What you need to do:
Transcribe these records exactly, dropping every picture.

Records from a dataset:
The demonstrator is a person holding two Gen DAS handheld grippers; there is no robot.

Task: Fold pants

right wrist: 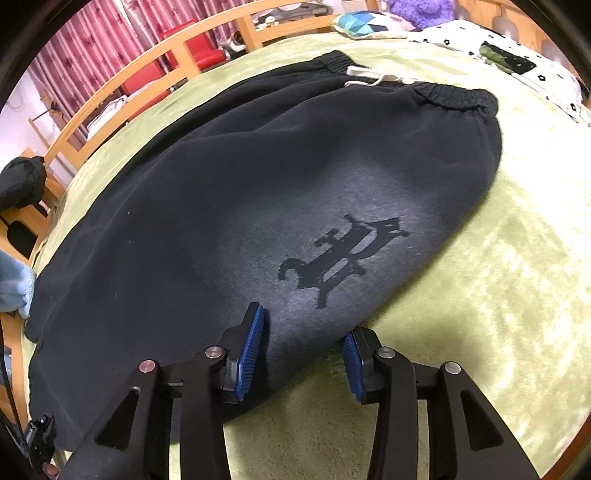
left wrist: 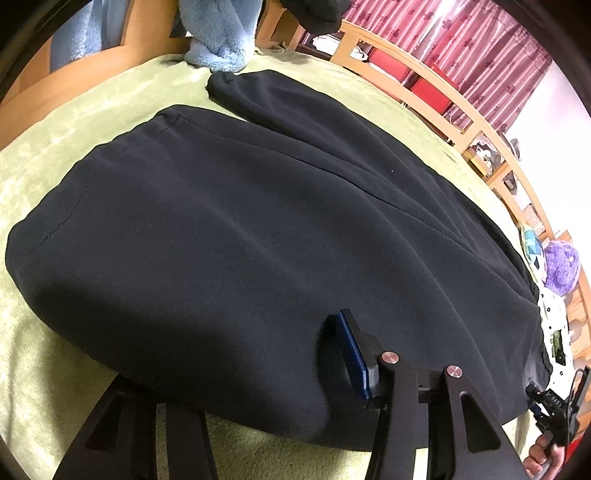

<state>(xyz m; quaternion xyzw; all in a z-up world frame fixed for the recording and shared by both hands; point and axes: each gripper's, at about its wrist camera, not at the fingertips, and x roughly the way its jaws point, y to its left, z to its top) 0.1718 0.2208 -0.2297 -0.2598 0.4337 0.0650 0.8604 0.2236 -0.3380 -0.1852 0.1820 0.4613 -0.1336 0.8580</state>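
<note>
Black sweatpants (left wrist: 258, 240) lie flat on a green blanket (left wrist: 55, 350), one cuff (left wrist: 221, 83) at the far end. In the right wrist view the pants (right wrist: 221, 184) show a dark emblem (right wrist: 343, 258) and an elastic waistband (right wrist: 454, 98) with a white drawstring (right wrist: 369, 75). My left gripper (left wrist: 236, 354) straddles the near edge. Its right pad (left wrist: 354, 354) rests on the cloth, well apart from the left finger, which is hidden under the fabric. My right gripper (right wrist: 304, 325) stands open over the near edge by the emblem, with slack cloth between the pads.
A wooden bed rail (left wrist: 443, 107) runs along the far side, with red curtains behind it. A blue fluffy garment (left wrist: 218, 37) lies past the cuff. A purple plush toy (right wrist: 421, 11), a patterned pillow (right wrist: 365, 22) and a white patterned cover (right wrist: 517, 48) sit beyond the waistband.
</note>
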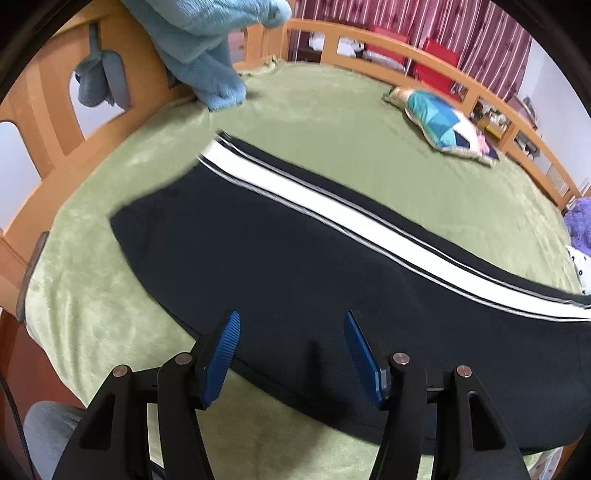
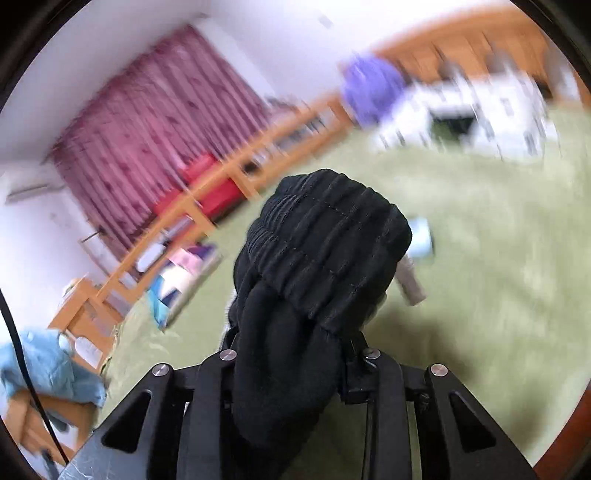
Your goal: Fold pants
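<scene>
Left wrist view: green blanket point(image 1: 332, 110) covered the whole bed, wooden rail point(image 1: 369, 40) ran around the far side and the left end. Black pants point(image 1: 295, 266) lay flat across the blanket, running from left of centre out past the right edge of frame, broad white side stripe point(image 1: 332, 210) along the far edge. Leg hems were at the left end, near the light-blue plush point(image 1: 207, 48) draped over the rail. Patchwork cushion point(image 1: 439, 122) sat on the blanket well beyond the pants, close to the far rail. Pink striped curtain point(image 1: 424, 22) and red items behind the rail. Left gripper point(image 1: 291, 328) had its jaws spread wide, blue ribbed pads point(image 1: 221, 358) over the near edge of the pants. Nothing between the pads; couldn't tell whether the tips touched the fabric.

Right wrist view: heavy motion blur on the background. Same green blanket point(image 2: 480, 277), rail point(image 2: 229, 173) and curtain point(image 2: 155, 140) readable. A purple blob point(image 2: 369, 88) and something white with dark marks point(image 2: 480, 107) at the far end of the bed, too smeared to identify. Right gripper point(image 2: 295, 354) was clamped on a bunch of black fabric: the gathered elastic waistband point(image 2: 325, 229) stood up out of the jaws, lifted off the blanket and blocking the centre of frame. Fingertips hidden under the cloth. A small pale blue item point(image 2: 421, 236) and a grey one point(image 2: 410, 280) showed just right of the waistband, blurred.
</scene>
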Available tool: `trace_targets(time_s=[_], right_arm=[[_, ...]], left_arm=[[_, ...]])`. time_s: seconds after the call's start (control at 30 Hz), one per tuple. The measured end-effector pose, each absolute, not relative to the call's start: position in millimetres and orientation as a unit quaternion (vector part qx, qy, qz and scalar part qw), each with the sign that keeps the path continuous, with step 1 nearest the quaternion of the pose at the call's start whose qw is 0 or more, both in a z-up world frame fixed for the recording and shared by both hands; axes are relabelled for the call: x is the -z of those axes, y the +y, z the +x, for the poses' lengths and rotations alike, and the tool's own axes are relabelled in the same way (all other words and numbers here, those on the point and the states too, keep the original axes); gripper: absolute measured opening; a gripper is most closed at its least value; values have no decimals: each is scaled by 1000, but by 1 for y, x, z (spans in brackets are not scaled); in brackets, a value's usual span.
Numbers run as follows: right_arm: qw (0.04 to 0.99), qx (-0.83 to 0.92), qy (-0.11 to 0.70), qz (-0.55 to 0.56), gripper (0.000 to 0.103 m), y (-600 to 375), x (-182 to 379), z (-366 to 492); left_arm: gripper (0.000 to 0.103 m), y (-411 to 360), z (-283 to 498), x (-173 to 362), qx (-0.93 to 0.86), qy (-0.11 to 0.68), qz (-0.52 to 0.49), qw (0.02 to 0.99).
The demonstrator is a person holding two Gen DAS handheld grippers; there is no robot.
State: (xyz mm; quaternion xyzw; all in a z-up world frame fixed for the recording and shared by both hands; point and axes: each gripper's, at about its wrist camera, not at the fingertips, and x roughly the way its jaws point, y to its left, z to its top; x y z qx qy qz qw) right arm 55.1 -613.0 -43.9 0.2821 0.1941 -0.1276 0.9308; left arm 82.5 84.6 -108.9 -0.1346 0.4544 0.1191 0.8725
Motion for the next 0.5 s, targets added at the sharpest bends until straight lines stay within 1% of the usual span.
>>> trace_targets(time_s=[0.03,0.07,0.1,0.2,0.23,0.27,0.33,0.5], right_arm=[[930,134,198,280,34,-620,45,55],[924,145,215,283,45,-630,52,61],[913,157,248,282,56,-638,66,69],[870,192,364,271,57,-653,119,79],[857,211,387,267,57,-653,135,76],[850,235,397,253,56,-649,148,66],[854,244,396,233,55,-640,153,51],[865,250,382,209,55,-608,138,20]], left_arm=[[60,88,80,110,-119,453,-138,872],[60,91,78,113,-117,455,-143,871],[60,95,76,117,-115,458,-147,869],[60,109,70,129,-122,468,-151,862],[60,116,67,132,-126,469,-155,860],[60,122,65,134,-131,470,-159,859],[60,141,61,140,-143,469,-170,855],[60,184,59,155,-157,469,-194,848]])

Written response:
The demonstrator is a person holding two Gen DAS handheld grippers; there is no robot.

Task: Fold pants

right wrist: 
left wrist: 

<state>(xyz m; quaternion xyzw; all in a z-up world frame fixed for the recording and shared by both hands; point and axes: each gripper's, at about its wrist camera, not at the fingertips, and x roughly the way its jaws point, y to its left, z to its top) 0.1718 0.2208 -0.2297 -0.2598 0.4337 0.0650 0.8604 0.2236 -0.3380 -0.1852 0.1820 0.4613 -0.1336 0.8580</state>
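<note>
Black sweatpants (left wrist: 258, 240) lie flat on a green blanket (left wrist: 55, 350), one cuff (left wrist: 221, 83) at the far end. In the right wrist view the pants (right wrist: 221, 184) show a dark emblem (right wrist: 343, 258) and an elastic waistband (right wrist: 454, 98) with a white drawstring (right wrist: 369, 75). My left gripper (left wrist: 236, 354) straddles the near edge. Its right pad (left wrist: 354, 354) rests on the cloth, well apart from the left finger, which is hidden under the fabric. My right gripper (right wrist: 304, 325) stands open over the near edge by the emblem, with slack cloth between the pads.
A wooden bed rail (left wrist: 443, 107) runs along the far side, with red curtains behind it. A blue fluffy garment (left wrist: 218, 37) lies past the cuff. A purple plush toy (right wrist: 421, 11), a patterned pillow (right wrist: 365, 22) and a white patterned cover (right wrist: 517, 48) sit beyond the waistband.
</note>
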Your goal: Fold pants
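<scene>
Left wrist view: green blanket point(image 1: 332, 110) covered the whole bed, wooden rail point(image 1: 369, 40) ran around the far side and the left end. Black pants point(image 1: 295, 266) lay flat across the blanket, running from left of centre out past the right edge of frame, broad white side stripe point(image 1: 332, 210) along the far edge. Leg hems were at the left end, near the light-blue plush point(image 1: 207, 48) draped over the rail. Patchwork cushion point(image 1: 439, 122) sat on the blanket well beyond the pants, close to the far rail. Pink striped curtain point(image 1: 424, 22) and red items behind the rail. Left gripper point(image 1: 291, 328) had its jaws spread wide, blue ribbed pads point(image 1: 221, 358) over the near edge of the pants. Nothing between the pads; couldn't tell whether the tips touched the fabric.

Right wrist view: heavy motion blur on the background. Same green blanket point(image 2: 480, 277), rail point(image 2: 229, 173) and curtain point(image 2: 155, 140) readable. A purple blob point(image 2: 369, 88) and something white with dark marks point(image 2: 480, 107) at the far end of the bed, too smeared to identify. Right gripper point(image 2: 295, 354) was clamped on a bunch of black fabric: the gathered elastic waistband point(image 2: 325, 229) stood up out of the jaws, lifted off the blanket and blocking the centre of frame. Fingertips hidden under the cloth. A small pale blue item point(image 2: 421, 236) and a grey one point(image 2: 410, 280) showed just right of the waistband, blurred.
</scene>
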Available tool: `trace_targets(time_s=[_], right_arm=[[_, ...]], left_arm=[[_, ...]])`. time_s: seconds after the call's start (control at 30 Hz), one per tuple. The measured end-effector pose, each absolute, not relative to the call's start: position in millimetres and orientation as a unit quaternion (vector part qx, qy, qz and scalar part qw), each with the sign that keeps the path continuous, with step 1 nearest the quaternion of the pose at the call's start whose qw is 0 or more, both in a z-up world frame fixed for the recording and shared by both hands; axes are relabelled for the call: x is the -z of those axes, y the +y, z the +x, for the poses' lengths and rotations alike, and the tool's own axes are relabelled in the same way (all other words and numbers here, those on the point and the states too, keep the original axes); gripper: absolute measured opening; a gripper is most closed at its least value; values have no decimals: each is scaled by 1000, but by 1 for y, x, z (spans in brackets are not scaled); in brackets, a value's usual span.
Numbers run as follows: right_arm: qw (0.04 to 0.99), qx (-0.83 to 0.92), qy (-0.11 to 0.70), qz (-0.55 to 0.56), gripper (0.000 to 0.103 m), y (-600 to 375), x (-182 to 379), z (-366 to 492); left_arm: gripper (0.000 to 0.103 m), y (-411 to 360), z (-283 to 498), x (-173 to 362), qx (-0.93 to 0.86), qy (-0.11 to 0.68), qz (-0.52 to 0.49), qw (0.02 to 0.99).
The demonstrator is a person holding two Gen DAS handheld grippers; there is no robot.
State: (xyz mm; quaternion xyzw; all in a z-up world frame fixed for the recording and shared by both hands; point and axes: each gripper's, at about its wrist camera, not at the fingertips, and x roughly the way its jaws point, y to its left, z to its top; x y z qx qy qz qw) right arm 55.1 -613.0 -43.9 0.2821 0.1941 -0.1276 0.9308; left arm 82.5 84.6 -108.9 -0.1346 0.4544 0.1191 0.8725
Motion for the next 0.5 s, targets added at the sharpest bends until straight lines stay within 1% of the usual span.
>>> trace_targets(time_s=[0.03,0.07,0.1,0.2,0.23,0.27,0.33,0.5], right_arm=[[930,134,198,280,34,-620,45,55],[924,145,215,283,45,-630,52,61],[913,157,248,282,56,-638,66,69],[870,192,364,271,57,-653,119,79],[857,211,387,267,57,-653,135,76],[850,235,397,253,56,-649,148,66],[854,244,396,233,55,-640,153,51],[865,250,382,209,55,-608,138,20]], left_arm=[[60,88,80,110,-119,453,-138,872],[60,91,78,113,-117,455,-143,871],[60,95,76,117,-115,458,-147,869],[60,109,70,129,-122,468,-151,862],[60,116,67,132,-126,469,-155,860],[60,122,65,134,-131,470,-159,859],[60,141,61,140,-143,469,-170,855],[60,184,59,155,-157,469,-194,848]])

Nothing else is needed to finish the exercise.